Records for processing:
+++

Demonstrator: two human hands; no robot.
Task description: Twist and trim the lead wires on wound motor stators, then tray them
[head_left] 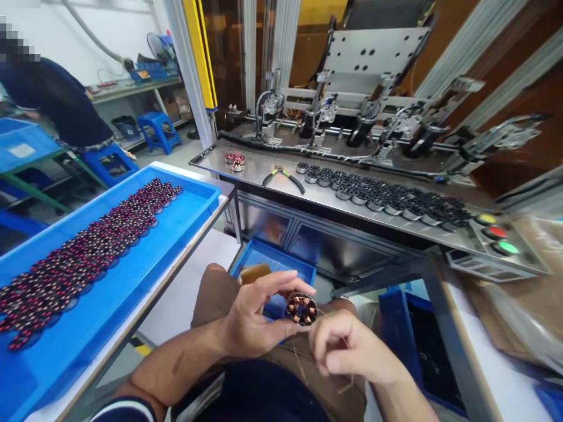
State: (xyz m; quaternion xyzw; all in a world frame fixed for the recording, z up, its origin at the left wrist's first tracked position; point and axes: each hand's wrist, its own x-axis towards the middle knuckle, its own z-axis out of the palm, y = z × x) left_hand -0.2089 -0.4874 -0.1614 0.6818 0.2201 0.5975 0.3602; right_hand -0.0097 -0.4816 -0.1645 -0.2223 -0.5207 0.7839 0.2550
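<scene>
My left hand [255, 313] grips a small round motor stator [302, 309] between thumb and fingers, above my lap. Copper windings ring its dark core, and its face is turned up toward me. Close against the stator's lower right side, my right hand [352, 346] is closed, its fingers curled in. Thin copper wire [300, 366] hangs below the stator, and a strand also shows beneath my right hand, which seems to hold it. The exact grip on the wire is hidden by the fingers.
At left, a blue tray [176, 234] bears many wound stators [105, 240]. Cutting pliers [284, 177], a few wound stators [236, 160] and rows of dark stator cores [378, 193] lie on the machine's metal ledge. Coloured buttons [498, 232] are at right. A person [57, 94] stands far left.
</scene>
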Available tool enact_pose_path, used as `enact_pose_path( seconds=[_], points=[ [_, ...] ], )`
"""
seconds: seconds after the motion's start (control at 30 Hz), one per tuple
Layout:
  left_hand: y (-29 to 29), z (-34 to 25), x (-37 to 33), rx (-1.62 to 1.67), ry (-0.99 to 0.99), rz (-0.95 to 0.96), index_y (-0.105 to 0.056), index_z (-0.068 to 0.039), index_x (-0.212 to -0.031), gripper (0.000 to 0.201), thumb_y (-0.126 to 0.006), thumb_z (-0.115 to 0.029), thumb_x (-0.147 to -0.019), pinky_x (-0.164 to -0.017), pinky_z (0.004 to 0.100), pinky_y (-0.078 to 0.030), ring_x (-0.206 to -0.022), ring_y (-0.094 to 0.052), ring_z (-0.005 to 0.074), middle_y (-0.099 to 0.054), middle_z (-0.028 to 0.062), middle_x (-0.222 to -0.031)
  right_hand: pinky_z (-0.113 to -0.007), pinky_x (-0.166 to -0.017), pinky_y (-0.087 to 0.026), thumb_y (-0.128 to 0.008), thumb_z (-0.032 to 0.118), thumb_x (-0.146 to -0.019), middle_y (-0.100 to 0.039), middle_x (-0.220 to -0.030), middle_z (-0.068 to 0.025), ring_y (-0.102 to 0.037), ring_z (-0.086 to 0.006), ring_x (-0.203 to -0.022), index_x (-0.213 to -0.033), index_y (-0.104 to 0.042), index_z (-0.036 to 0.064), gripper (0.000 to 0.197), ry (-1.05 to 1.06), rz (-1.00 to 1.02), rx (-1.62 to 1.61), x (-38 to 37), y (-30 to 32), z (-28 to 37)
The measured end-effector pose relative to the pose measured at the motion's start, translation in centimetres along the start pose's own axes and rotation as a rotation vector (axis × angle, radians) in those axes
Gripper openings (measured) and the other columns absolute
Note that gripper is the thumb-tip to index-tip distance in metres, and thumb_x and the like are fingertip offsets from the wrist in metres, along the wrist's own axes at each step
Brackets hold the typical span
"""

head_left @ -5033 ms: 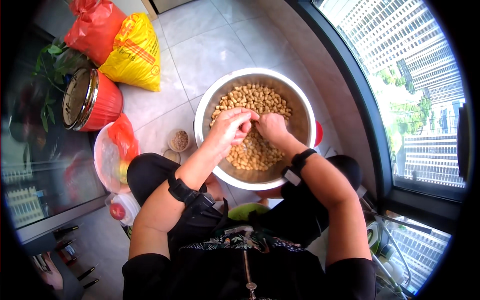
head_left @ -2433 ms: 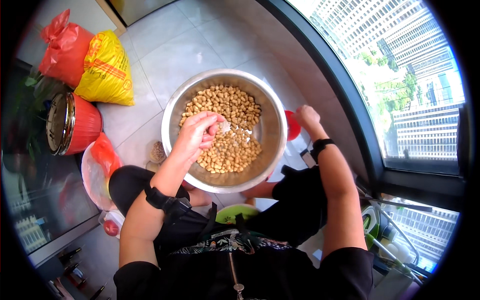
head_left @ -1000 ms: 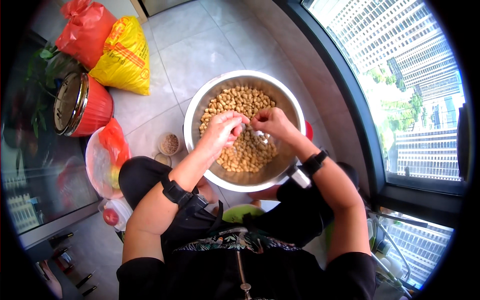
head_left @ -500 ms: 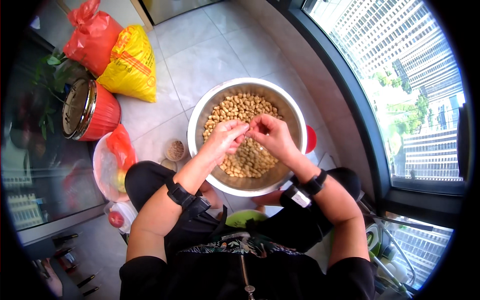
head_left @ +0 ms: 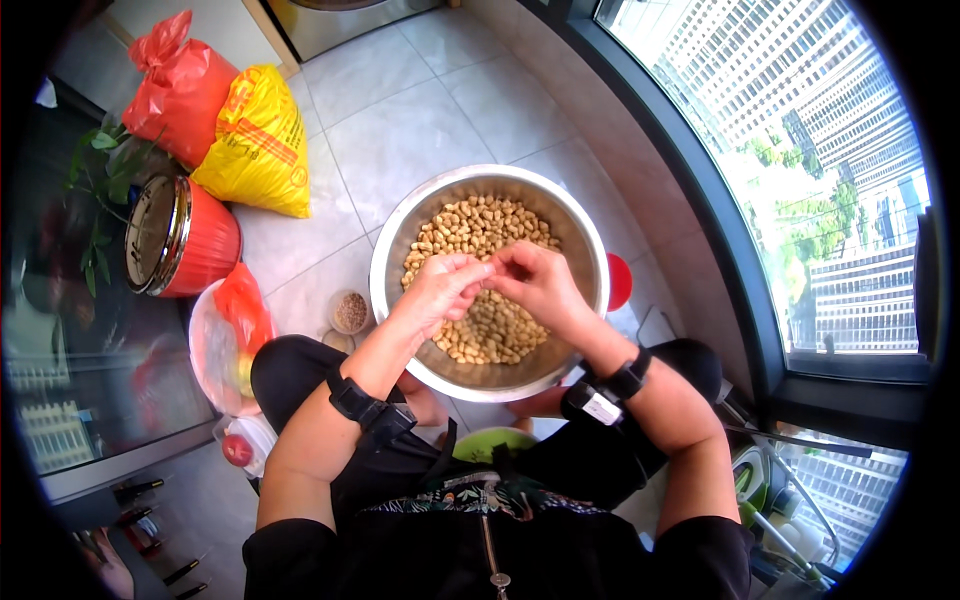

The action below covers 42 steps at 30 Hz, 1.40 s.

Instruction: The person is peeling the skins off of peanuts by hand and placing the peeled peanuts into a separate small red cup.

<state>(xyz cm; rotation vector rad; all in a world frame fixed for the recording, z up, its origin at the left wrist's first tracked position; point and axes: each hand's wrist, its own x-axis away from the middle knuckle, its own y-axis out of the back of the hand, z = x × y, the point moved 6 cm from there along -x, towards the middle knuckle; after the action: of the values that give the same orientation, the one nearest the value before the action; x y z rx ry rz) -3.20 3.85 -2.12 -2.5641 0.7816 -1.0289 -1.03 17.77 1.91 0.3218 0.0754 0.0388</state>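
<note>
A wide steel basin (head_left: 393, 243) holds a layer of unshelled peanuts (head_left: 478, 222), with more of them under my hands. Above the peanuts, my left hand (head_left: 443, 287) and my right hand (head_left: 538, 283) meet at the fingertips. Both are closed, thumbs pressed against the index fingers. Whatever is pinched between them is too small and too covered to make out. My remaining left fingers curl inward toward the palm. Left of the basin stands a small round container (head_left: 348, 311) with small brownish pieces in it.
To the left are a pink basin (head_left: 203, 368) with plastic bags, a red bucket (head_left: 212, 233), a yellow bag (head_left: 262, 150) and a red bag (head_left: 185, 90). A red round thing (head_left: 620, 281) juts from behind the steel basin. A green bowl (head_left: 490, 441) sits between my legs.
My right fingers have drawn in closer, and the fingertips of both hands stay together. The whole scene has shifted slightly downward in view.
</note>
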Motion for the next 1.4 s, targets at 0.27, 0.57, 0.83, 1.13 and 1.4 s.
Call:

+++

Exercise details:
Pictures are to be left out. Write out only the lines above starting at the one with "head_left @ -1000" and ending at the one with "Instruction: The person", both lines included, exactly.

Answer:
head_left @ -1000 ms: 
head_left @ -500 ms: 
head_left @ +0 ms: 

The action below covers 42 steps at 30 Hz, 1.40 s.

Instruction: The person is peeling the skins off of peanuts by hand and placing the peeled peanuts into a separate small red cup.

The exercise requires no further output.